In what ways does money clog the wheel of politics negatively? To answer this question adequately, we must go beyond politicians to influence peddlers in general. For the latter are as guilty as the politicians they try to influence. Incidentally this is not unique to our system. The big wealthy men and women who throw their monetary weight behind legislations and policies that benefit them at the expense of the masses are deadly viruses in the organ of the political system.  Unfortunately, there is reason for their existence and their effectiveness.
As suggested above, parties need money to organize and to inform. In the absence of an active and paid membership, they depend on big donors who see their contributions as investments which must bring profit sooner or later. When return is not forthcoming after elections, they become irritable and could turn against their beneficiaries. We are not strangers to this. Public funding of parties and candidates plus active and committed membership could help resolve this problem.

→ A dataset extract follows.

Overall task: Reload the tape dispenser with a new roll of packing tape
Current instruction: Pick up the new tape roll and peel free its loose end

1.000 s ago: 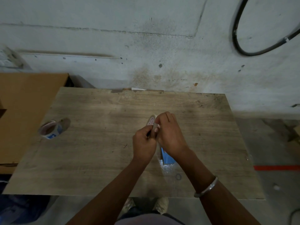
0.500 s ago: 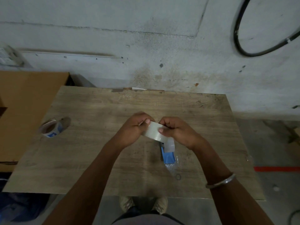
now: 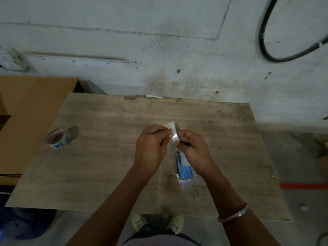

There is a more sinister negativity in the choking function of money. Money that buys votes is a foundational curse. A politician that spends fortunes to buy votes is a calculating politician who only invests with a view to a future dividend or profit. The bigger the investment, the bigger the expected anticipated profit. A wise investor in political business knows what offices return what dividends and he or she goes for the most rewarding. Many of our politicians belong to this class of foundational corruption.